Feature Request/Idea: implement `:RateLimitingDefaultCapacityTiers` in the new front-end
Overview of the Feature Request
We're seeing increased traffic from what are believed to be LLM scrapers. Current rate limiting logic applies to API endpoints only, but could similar logic help the new front-end protect from such attacks?
What kind of user is the feature intended for?
Sysadmin
What inspired the request?
A deluge of GET requests from a broad swath of client IPv4s, each client making some small (<20) number of requests before switching addresses.
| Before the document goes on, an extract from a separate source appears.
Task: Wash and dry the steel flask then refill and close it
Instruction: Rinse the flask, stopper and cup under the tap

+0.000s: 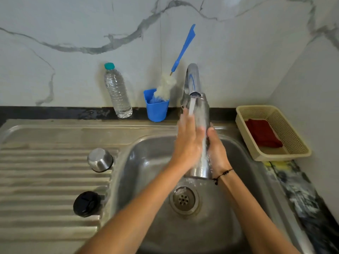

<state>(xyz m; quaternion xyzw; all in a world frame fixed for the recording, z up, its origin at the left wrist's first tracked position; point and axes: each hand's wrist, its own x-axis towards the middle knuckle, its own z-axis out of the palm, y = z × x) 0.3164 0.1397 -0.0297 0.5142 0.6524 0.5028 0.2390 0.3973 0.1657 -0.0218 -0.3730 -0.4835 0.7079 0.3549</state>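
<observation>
Nearest to the camera, two bare forearms are reaching forward over the steel sink (146, 162), above its drain (184, 199). On the ribbed draining board at the left, a black lid (86, 204) is lying, and a little farther a steel cap (100, 159) is standing upside down. Over the basin, the steel flask (200, 140) is standing almost upright, its open mouth just under the tap (191, 77), and water is running down its side. The left hand (189, 142) is pressing flat against the flask's left side with straight fingers. The right hand (216, 149) is gripping the flask from the right, its fingers curled round the body. At the right, a beige basket (297, 143) is holding a red cloth (262, 132). Farther back by the wall, a blue cup (157, 110) is holding a bottle brush (181, 52), and a plastic water bottle (117, 92) is standing to its left.
</observation>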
What existing behavior do you want changed?
Database servers lit up like Christmas trees.
Any brand-new behavior do you want to add to Dataverse?
Configurable rate limiting in the new front-end, if its current architecture might make this possible in any way.
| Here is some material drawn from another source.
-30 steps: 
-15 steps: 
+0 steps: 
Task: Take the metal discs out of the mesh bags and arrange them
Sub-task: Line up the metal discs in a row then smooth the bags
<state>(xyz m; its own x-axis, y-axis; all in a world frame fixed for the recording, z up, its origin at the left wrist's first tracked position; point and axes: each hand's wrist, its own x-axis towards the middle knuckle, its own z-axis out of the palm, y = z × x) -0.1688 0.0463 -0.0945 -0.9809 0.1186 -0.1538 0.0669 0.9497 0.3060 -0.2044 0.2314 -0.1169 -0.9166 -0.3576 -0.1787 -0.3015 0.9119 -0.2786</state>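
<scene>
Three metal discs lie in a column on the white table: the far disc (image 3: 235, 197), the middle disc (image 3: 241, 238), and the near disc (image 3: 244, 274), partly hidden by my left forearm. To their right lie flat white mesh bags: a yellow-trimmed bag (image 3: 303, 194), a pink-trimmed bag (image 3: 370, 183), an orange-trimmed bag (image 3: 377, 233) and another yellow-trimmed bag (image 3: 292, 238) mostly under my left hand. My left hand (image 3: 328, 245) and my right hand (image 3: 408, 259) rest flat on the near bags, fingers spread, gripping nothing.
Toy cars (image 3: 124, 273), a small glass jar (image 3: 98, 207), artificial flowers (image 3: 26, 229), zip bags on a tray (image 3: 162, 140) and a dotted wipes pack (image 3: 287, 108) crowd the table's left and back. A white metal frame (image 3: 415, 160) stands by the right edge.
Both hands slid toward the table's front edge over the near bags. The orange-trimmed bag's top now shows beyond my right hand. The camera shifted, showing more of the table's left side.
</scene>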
Any open or closed issues related to this feature request?
https://github.com/IQSS/dataverse/pull/10211
@landreev should be able to confirm, but I think the : RateLimitingDefaultCapacityTiers is actually at the Command layer. Which means it would limit both API calls and (current LSF) front end UI calls. At least for any activity that calls a command.
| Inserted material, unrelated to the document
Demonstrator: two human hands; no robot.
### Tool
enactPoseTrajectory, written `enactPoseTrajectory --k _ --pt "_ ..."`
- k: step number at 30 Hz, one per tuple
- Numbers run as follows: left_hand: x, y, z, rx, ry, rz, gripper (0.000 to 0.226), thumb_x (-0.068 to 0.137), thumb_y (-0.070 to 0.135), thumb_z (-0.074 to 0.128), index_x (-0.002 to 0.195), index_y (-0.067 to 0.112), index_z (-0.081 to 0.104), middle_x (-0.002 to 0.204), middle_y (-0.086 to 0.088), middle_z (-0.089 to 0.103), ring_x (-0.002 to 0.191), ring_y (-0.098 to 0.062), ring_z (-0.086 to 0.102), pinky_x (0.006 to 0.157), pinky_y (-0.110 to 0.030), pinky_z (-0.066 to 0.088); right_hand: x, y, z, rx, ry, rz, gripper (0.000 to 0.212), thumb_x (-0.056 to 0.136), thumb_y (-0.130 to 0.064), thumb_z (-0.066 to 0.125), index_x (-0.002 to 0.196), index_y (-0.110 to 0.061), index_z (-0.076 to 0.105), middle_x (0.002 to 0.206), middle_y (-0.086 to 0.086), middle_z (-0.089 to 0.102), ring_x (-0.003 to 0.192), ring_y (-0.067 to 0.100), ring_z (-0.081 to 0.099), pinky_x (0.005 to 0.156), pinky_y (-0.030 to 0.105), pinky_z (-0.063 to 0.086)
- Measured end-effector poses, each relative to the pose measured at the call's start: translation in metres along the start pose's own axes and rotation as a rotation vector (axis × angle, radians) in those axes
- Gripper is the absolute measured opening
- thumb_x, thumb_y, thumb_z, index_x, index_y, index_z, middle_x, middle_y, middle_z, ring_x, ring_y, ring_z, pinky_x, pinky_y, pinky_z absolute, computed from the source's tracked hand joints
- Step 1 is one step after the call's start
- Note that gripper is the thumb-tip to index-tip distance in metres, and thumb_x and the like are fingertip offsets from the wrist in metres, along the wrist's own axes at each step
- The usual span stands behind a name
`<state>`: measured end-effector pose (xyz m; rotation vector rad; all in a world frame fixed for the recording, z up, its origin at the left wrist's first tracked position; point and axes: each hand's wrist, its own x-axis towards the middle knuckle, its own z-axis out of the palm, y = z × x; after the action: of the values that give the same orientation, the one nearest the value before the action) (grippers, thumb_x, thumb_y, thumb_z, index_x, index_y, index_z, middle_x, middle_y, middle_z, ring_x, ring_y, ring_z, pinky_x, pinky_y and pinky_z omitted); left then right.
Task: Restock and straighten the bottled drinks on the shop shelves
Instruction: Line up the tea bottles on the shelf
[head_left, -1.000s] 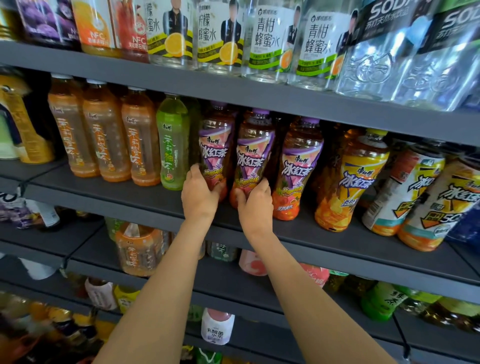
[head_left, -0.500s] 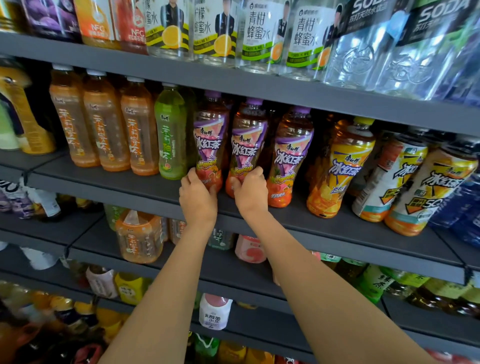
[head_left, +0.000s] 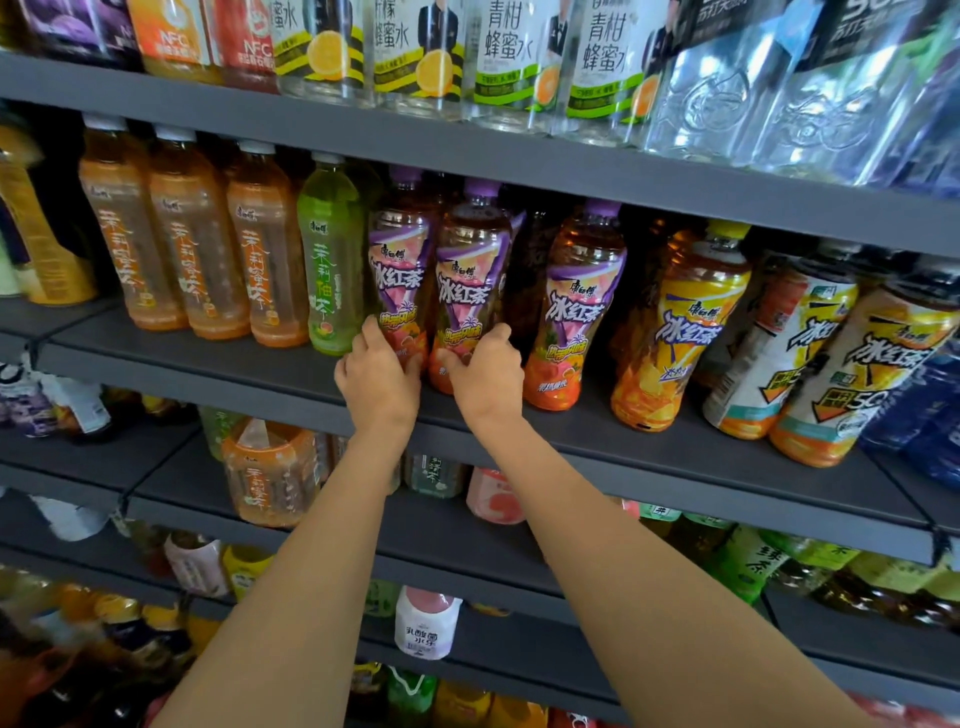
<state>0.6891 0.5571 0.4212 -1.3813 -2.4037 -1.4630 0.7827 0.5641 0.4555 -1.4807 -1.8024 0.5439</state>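
left hand (head_left: 376, 376) grips base of a purple-label iced tea bottle (head_left: 400, 275); right hand (head_left: 485, 376) grips the next purple-label bottle (head_left: 470, 291) touching it. both upright at the front of the grey middle shelf (head_left: 208, 358), between a green tea bottle (head_left: 330, 260) and a third purple-label one (head_left: 574, 312).

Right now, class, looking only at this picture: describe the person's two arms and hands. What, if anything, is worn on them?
Both forearms are bare up to the frame's lower edge: no sleeves show. The left hand and the right hand wear no gloves. No watch, bracelet or ring is visible on either wrist or on the fingers that show.
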Motion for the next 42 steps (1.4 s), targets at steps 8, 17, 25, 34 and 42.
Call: enactPoseTrajectory --k 8,17,25,34,42 --pt "-0.001 -0.003 -0.013 -0.092 0.182 0.013 0.055 0.087 0.022 0.060 0.133 0.003 0.038 0.131 -0.019 0.044 0.122 -0.034 0.041 0.102 -0.045 0.029 0.005 -0.004 0.007 0.088 -0.058 -0.046 0.050 0.087 -0.032 0.063 0.117 0.001 0.040 0.114 0.018 0.059 0.106 0.033 0.057 0.082 0.036 0.047" --pt "-0.013 0.019 0.005 0.152 0.065 0.198 0.068 0.075 0.045 0.069 0.126 0.004 0.049 0.120 -0.015 0.057 0.117 -0.033 0.045 0.093 -0.045 0.032 0.046 0.014 0.011 0.561 0.126 0.161 0.039 0.098 -0.019 0.042 0.136 -0.009 0.043 0.131 0.013 0.053 0.122 0.028 0.048 0.102 0.034 0.039" --pt "-0.008 0.003 -0.008 0.069 0.025 0.219 0.071 0.074 0.048 0.069 0.125 0.005 0.047 0.124 -0.011 0.052 0.119 -0.029 0.039 0.094 -0.039 0.027 0.090 0.016 0.036 0.313 0.193 0.184 0.055 0.086 -0.011 0.059 0.136 -0.004 0.036 0.136 0.018 0.046 0.126 0.032 0.044 0.106 0.041 0.036" --pt "-0.005 0.000 -0.012 0.041 -0.041 0.223 0.069 0.074 0.046 0.070 0.126 0.007 0.046 0.125 -0.009 0.051 0.120 -0.027 0.039 0.096 -0.039 0.028 0.076 0.014 0.036 0.258 0.359 0.242 0.070 0.087 -0.007 0.058 0.142 0.004 0.018 0.147 0.022 0.026 0.137 0.032 0.025 0.109 0.032 0.021" --pt "-0.008 0.004 -0.013 -0.078 -0.050 0.210 0.069 0.072 0.040 0.074 0.125 0.005 0.047 0.122 -0.010 0.052 0.117 -0.027 0.045 0.092 -0.038 0.041 0.008 0.012 0.012 0.445 0.286 0.049 0.053 0.091 -0.002 0.049 0.140 -0.006 0.031 0.139 0.009 0.043 0.130 0.020 0.040 0.108 0.030 0.034"
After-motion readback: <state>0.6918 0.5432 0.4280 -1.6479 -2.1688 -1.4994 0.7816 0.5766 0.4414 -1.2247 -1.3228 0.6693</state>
Correct, as currently implemented, the tier levels are configured for commands.
2 special dummy commands were added, CheckRateLimitForCollectionPageCommand and CheckRateLimitForDatasetPageCommand specifically to be able to rate-limit the 2 workhorse pages in the current, jsf UI. ("dummy" = the commands don't do anything; their sole purpose is to be called from the init() methods of the 2 pages, providing a way to rate-limit the pages).
For the purposes of the new front end, one way to go would be to use this same model - and create dedicated dummy API calls, that don't do anything but call the dummy commands that don't do anything... etc. and have the SPA start all the page sessions with the calls to the corresponding APIs.
But it also may be possible to achieve the same result by rate-limiting the actual workload commands like GetDataverseCommand and GetLatestPublishedDatasetVersionCommand, since, presumably, the SPA will be consistently calling the API methods utilizing these commands. (The existing jsf Dataverse page does not call any commands to initialize; the dataset page does, but in some non-consistent manner - hence we just added the dedicated dummy commands).
FWIW: We (QDR) tried rate limiting for unauthenticated users to stop this, but that causes normal unauthenticated users to be rate limited as well, so we went with blocking/throttling IPs/blocks elsewhere. I'm not sure how the current rate-limiting code can handle bad users without impacting good users if they're using the same calls.
Same here (at IQSS), we haven't been using it much because of how much of a nuclear option it is, with all the human guest users being the collateral damage. But it is something we still consider as a last resort/serious emergency option.